Published posthumously in 1920, Dulce et Decorum est is one of Owen’s most famous works that he composed whilst recovering at Craiglockhart Hospital. Based on his own experience of trench life whilst at battle in northern France, the brutal language and imagery reveal the distressing environment soldiers were exposed to.
Dulce et Decorum est
Bent double, like old beggars under sacks,
Knock-kneed, coughing like hags, we cursed through sludge,
Till on the haunting flares we turned our backs,
And towards our distant rest began to trudge.
Men marched asleep. Many had lost their boots,
But limped on, blood-shod. All went lame, all blind;
Drunk with fatigue; deaf even to the hoots
Of gas-shells dropping softly behind.
Gas!
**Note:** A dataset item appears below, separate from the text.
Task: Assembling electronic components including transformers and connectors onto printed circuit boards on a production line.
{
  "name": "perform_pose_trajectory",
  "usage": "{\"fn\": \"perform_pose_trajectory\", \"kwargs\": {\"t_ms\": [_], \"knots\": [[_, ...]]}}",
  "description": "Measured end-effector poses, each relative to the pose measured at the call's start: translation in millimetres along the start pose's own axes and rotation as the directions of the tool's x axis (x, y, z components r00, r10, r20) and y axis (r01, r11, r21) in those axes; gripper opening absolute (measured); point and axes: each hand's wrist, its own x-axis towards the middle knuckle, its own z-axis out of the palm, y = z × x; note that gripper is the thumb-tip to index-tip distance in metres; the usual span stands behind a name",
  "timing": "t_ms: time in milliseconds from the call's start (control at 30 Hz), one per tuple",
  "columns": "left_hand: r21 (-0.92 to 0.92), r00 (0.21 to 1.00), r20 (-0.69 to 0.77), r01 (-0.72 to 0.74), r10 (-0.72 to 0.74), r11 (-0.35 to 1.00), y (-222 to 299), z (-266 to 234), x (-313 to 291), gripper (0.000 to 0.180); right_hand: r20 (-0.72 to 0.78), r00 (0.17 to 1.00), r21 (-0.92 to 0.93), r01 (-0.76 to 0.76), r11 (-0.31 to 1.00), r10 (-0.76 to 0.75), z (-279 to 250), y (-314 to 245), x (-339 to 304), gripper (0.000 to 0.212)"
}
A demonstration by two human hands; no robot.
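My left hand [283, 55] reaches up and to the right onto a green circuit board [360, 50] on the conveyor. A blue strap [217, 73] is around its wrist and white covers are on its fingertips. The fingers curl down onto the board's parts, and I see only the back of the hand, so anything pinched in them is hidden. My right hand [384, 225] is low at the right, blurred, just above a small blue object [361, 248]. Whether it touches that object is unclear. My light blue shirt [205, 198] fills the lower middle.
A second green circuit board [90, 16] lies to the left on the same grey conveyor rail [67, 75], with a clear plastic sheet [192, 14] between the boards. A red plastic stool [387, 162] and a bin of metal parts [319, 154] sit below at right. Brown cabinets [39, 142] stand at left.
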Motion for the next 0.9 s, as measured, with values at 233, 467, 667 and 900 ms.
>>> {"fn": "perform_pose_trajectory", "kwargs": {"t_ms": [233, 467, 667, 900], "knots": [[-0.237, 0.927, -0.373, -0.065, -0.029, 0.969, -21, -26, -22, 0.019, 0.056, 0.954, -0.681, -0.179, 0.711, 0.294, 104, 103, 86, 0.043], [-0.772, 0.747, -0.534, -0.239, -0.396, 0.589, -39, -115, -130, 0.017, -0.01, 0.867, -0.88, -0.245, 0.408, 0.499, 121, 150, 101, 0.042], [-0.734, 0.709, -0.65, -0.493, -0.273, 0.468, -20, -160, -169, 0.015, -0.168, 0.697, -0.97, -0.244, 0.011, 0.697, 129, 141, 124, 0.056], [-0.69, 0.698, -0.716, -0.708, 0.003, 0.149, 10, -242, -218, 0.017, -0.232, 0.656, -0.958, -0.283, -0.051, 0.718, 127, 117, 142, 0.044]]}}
GAS! Quick, boys! — An ecstasy of fumbling
Fitting the clumsy helmets just in time,
But someone still was yelling out and stumbling
And flound’ring like a man in fire or lime. —
Dim through the misty panes and thick green light,
As under a green sea, I saw him drowning.
In all my dreams before my helpless sight
He plunges at me, guttering, choking, drowning.
If in some smothering dreams, you too could pace
Behind the wagon that we flung him in,
And watch the white eyes writhing in his face,
His hanging face, like a devil’s sick of sin,
If you could hear, at every jolt, the blood
Come gargling from the froth-corrupted lungs
Bitter as the cud
Of vile, incurable sores on innocent tongues, —
My friend, you would not tell with such high zest
To children ardent for some desperate glory,
The old Lie: Dulce et decorum est
Pro patria mori.
Learn more about Wilfred Owen here.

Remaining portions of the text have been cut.